▶ [Work order] Your output must match the data word for word, with every line included.

□ □ □

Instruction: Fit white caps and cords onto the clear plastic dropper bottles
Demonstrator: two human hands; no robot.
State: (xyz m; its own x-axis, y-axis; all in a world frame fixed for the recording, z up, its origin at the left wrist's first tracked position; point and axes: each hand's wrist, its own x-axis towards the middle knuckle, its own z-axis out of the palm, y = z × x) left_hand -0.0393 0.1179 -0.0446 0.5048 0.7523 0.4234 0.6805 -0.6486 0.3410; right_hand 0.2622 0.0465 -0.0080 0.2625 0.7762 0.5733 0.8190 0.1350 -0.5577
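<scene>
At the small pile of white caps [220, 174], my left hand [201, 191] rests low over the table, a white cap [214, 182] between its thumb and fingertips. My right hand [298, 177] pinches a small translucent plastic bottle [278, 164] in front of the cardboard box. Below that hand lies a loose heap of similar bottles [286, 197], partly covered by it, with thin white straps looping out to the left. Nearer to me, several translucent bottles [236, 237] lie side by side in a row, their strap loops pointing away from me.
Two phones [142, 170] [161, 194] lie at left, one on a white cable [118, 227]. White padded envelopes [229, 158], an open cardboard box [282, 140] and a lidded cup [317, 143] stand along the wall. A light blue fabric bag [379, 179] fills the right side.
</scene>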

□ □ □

▶ [Problem solution]
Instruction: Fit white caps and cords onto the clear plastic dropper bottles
Demonstrator: two human hands; no robot.
State: (xyz m; its own x-axis, y-axis; all in a world frame fixed for the recording, z up, its origin at the left wrist's first tracked position; point and axes: each hand's wrist, its own x-axis towards the middle knuckle, its own z-axis out of the palm, y = z × x) left_hand -0.0393 0.1179 -0.0446 0.5048 0.7523 0.4234 0.6805 -0.6486 0.3410; right_hand 0.2622 0.0465 -0.0080 0.2625 0.7762 0.5733 0.8190 0.1350 -0.5577
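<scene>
At the small pile of white caps [220, 174], my left hand [201, 191] rests low over the table, a white cap [214, 182] between its thumb and fingertips. My right hand [298, 177] pinches a small translucent plastic bottle [278, 164] in front of the cardboard box. Below that hand lies a loose heap of similar bottles [286, 197], partly covered by it, with thin white straps looping out to the left. Nearer to me, several translucent bottles [236, 237] lie side by side in a row, their strap loops pointing away from me.
Two phones [142, 170] [161, 194] lie at left, one on a white cable [118, 227]. White padded envelopes [229, 158], an open cardboard box [282, 140] and a lidded cup [317, 143] stand along the wall. A light blue fabric bag [379, 179] fills the right side.
</scene>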

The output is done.